**Task prompt:**
All lines holding the word "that" in the listing below need to be copied.
● ● ●
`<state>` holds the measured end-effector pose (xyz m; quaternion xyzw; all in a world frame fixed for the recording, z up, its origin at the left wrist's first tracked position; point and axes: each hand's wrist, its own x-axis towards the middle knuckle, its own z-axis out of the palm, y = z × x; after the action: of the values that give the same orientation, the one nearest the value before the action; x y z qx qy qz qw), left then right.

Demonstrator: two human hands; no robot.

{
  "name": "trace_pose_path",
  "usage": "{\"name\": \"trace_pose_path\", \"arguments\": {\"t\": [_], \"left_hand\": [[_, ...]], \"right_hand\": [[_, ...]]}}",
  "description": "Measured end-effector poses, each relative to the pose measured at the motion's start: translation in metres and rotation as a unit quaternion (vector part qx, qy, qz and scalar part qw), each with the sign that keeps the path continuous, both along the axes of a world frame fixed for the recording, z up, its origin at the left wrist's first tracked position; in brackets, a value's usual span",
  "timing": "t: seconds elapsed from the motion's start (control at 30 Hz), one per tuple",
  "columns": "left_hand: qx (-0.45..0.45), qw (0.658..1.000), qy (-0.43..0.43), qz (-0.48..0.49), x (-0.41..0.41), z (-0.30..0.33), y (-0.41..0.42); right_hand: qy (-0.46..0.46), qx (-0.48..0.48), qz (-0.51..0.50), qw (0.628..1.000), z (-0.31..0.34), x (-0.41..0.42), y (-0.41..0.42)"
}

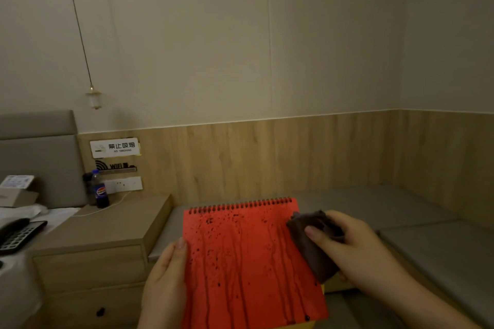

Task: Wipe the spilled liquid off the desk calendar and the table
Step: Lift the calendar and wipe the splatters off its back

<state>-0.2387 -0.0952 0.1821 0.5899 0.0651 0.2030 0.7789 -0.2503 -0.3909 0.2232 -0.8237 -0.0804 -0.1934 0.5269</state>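
Note:
A red spiral-bound desk calendar (248, 262) is held up in front of me, tilted, its cover covered with dark droplets and long dark streaks of liquid. My left hand (165, 283) grips its left edge, thumb on the cover. A bunched dark brown cloth (312, 248) is held in my right hand (347, 246), pressed against the calendar's upper right edge.
A wooden bedside table (112, 224) with drawers stands at the left, with a cola bottle (100, 191) and a white cable on it. A remote control (18, 235) and a box (16, 191) lie on the bed at far left. A grey padded bench (427, 235) runs along the wood-panelled wall.

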Motion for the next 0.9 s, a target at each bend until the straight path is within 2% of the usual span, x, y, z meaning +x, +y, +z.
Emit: {"name": "trace_pose_path", "arguments": {"t": [0.2, 0.4, 0.9], "left_hand": [[0.033, 0.999, 0.006, 0.032, -0.002, 0.001, 0.001], [0.02, 0.999, 0.001, 0.035, 0.003, -0.006, 0.003], [-0.005, 0.999, -0.033, -0.018, 0.005, -0.022, 0.006]], "right_hand": [[-0.006, -0.014, 0.015, 1.0, 0.014, 0.023, 0.005], [-0.025, -0.09, -0.013, 0.996, 0.029, 0.049, 0.014], [-0.038, -0.156, -0.041, 0.986, 0.016, 0.068, 0.023]]}}
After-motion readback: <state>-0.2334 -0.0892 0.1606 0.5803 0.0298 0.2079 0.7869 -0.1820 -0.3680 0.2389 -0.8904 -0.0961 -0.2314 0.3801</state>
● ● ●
**The answer:**
`<state>` holds the measured end-effector pose (xyz m; quaternion xyzw; all in a world frame fixed for the recording, z up, its origin at the left wrist's first tracked position; point and axes: each hand's wrist, its own x-axis towards the middle knuckle, its own z-axis out of the palm, y = z × x; after the action: of the values that give the same orientation, the one nearest the value before the action; x y z qx qy qz qw), left then right.
  "description": "Measured end-effector poses, each relative to the pose measured at the motion's start: translation in metres and rotation as a unit quaternion (vector part qx, qy, qz and scalar part qw), each with the sign that keeps the path continuous, both along the axes of a world frame fixed for the recording, z up, its origin at the left wrist's first tracked position; in brackets, a value's usual span",

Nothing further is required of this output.